A case can be made that, with a few tweaks and some US encouragement, Nato’s European members could soon become an effective EU armed force – in fact, if not in name. Arrangements similar to those that facilitate the European Economic Area could allow Norway, (in Nato but outside the EU), to contribute, while Sweden and Finland (in the EU, but outside Nato) might find an EU alliance preferable to one that crosses the Atlantic.

An additional bonus from an EU security alliance shorn of its dominant transatlantic wing might be better relations with Russia; the fear factor would be reduced and the pressure to cooperate greater. Such a change would be opposed by the East and Central Europeans, who would have to trust the defence capability of the EU more than they do now. But as the UK, France and Germany foot most of the security bill, their arguments should in the end prevail.

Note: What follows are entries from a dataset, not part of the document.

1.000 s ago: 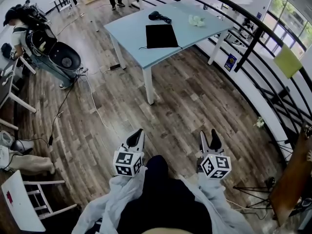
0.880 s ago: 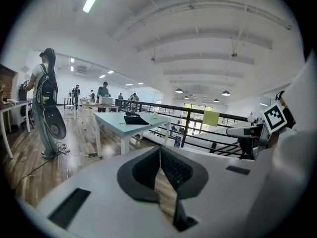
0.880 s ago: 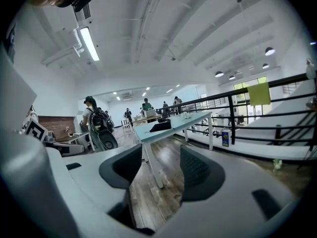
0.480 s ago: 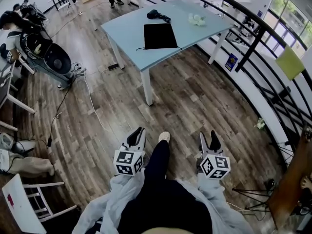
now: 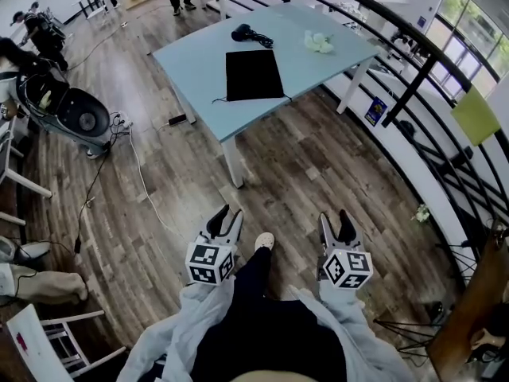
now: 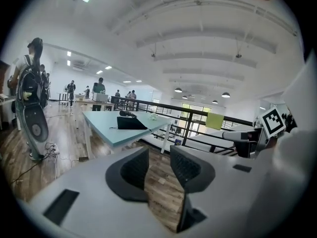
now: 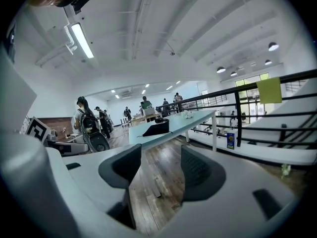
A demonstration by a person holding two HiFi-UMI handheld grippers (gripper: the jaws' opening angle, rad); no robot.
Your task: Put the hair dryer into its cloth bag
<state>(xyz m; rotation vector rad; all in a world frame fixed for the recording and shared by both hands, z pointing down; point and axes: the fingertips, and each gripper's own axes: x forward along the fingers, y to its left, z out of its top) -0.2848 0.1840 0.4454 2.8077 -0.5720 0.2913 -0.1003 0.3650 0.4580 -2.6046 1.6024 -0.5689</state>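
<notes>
A black hair dryer with its cord lies at the far side of a light blue table. A flat black cloth bag rests nearer the front edge. Both grippers are held low over the wooden floor, well short of the table. My left gripper has just been opening and now stands open with nothing between its pads. My right gripper is also open and empty. The left gripper view shows the bag and the dryer far ahead. The right gripper view shows the bag on the table.
A black railing curves along the right. A crumpled white thing lies on the table. A round black device and cables sit at the left, and a white chair at the lower left. People stand in the background.
The table has come nearer as the person walks toward it, both grippers moving along. The left jaws have parted. A shoe now shows between the grippers.
</notes>
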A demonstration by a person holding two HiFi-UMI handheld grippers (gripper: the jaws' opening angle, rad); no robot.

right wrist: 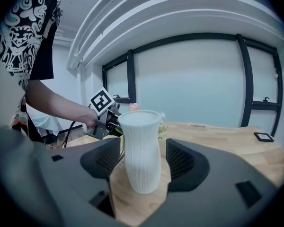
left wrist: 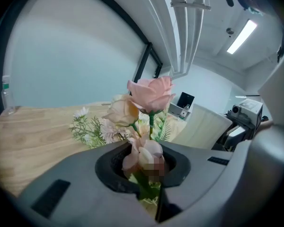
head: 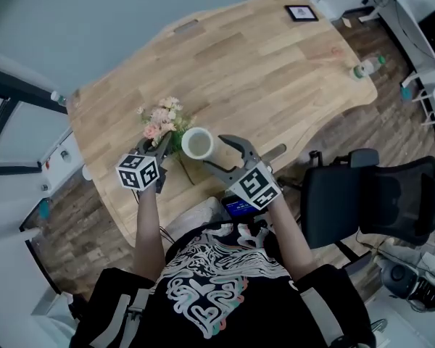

The day when the Europeans have to defend themselves might anyway come sooner than the EU and its present leaders imagine. Whether or not Donald Trump wins the US presidency, American sentiment is for the Europeans to do much more to help themselves. With that, and the US “pivot” to Asia, the transformation of Nato’s European arm into an EU defence structure would be a logical solution.

What to believe about the EU referendum

The clout and credibility of such a force would be greatly enhanced by a solid UK vote to remain. There is already a separate defence agreement between the UK and France. The British could reasonably claim co-leadership of EU defences, participating fully in decisions about how to use European power in ways that are compatible at once with its capability and its ideals.

Such a role for the UK could also help to compensate for its non-membership of Schengen or the single currency, and the absence of its voice on these central issues. Then again, were the vote on 23 June to be a landslide for Remain, a future UK government might be persuaded to re-open those two dusty files. It may seem a vain hope today, but tomorrow - who knows?